Add -pruneduringinit option to temporarily use another prune target during IBD #31845

pull luke-jr wants to merge 1 commits into bitcoin:master from luke-jr:pruneduringinit changing 5 files +59 −12
  1. luke-jr commented at 1:29 am on February 12, 2025: member

    Low prune sizes can force flushing long before dbcache is full, making a significant impact on real-world IBD time.

    This new option allows a higher (or lower) prune size during IBD to mitigate this. When assumeutxo is active, the entire additional budget is allocated to the background chainstate.

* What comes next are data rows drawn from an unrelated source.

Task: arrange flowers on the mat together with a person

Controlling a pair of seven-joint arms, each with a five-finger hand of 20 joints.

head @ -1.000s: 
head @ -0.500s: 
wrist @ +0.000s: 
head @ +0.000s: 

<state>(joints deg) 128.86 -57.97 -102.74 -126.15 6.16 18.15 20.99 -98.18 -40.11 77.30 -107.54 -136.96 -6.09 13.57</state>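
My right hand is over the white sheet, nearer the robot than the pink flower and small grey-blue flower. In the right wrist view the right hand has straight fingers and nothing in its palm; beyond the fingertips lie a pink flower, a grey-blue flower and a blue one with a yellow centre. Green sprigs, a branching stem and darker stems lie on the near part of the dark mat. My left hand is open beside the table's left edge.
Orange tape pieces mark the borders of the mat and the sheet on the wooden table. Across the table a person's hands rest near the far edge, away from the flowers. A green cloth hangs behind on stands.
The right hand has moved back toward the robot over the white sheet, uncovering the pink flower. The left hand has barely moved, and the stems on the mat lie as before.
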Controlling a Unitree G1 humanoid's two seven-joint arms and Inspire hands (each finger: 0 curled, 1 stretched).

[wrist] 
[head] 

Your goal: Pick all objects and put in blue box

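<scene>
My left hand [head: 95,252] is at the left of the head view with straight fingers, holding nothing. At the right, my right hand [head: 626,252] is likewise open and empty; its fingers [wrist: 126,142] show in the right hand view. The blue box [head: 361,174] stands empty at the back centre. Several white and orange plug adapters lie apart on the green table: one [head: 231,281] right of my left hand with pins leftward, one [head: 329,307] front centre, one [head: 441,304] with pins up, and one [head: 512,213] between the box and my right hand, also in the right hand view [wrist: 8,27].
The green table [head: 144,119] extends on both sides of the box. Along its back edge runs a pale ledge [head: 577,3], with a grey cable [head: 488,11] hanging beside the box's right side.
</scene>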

  2. DrahtBot commented at 1:29 am on February 12, 2025: contributor

    The following sections might be updated with supplementary metadata relevant to reviewers and maintainers.

    Code Coverage & Benchmarks

    For details see: https://corecheck.dev/bitcoin/bitcoin/pulls/31845.

    Reviews

    See the guideline for information on the review process.

    Type Reviewers
    Approach NACK stickies-v

    If your review is incorrectly listed, please react with 👎 to this comment and the bot will ignore it on the next update.

    Conflicts

    Reviewers, this pull request conflicts with the following ones:

    • #31260 (scripted-diff: Type-safe settings retrieval by ryanofsky)

    If you consider this pull request important, please also help to review the conflicting pull requests. Ideally, start with the one that should be merged first.

  3. DrahtBot added the label CI failed on Feb 12, 2025
  4. DrahtBot commented at 1:33 am on February 12, 2025: contributor

    🚧 At least one of the CI tasks failed. Debug: https://github.com/bitcoin/bitcoin/runs/37065721535

    Try to run the tests locally, according to the documentation. However, a CI failure may still happen due to a number of reasons, for example:

    • Possibly due to a silent merge conflict (the changes in this pull request being incompatible with the current code in the target branch). If so, make sure to rebase on the latest commit of the target branch.

    • A sanitizer issue, which can only be found by compiling with the sanitizer and running the affected test.

    • An intermittent issue.

    Leave a comment here, if you need help tracking down a confusing failure.

  5. andrewtoth commented at 2:10 am on February 12, 2025: contributor
    After #28280 and #30039 how significant is the impact of this?
  6. luke-jr force-pushed on Feb 12, 2025
  7. luke-jr commented at 2:14 am on February 12, 2025: member

    After #28280 and #30039 how significant is the impact of this?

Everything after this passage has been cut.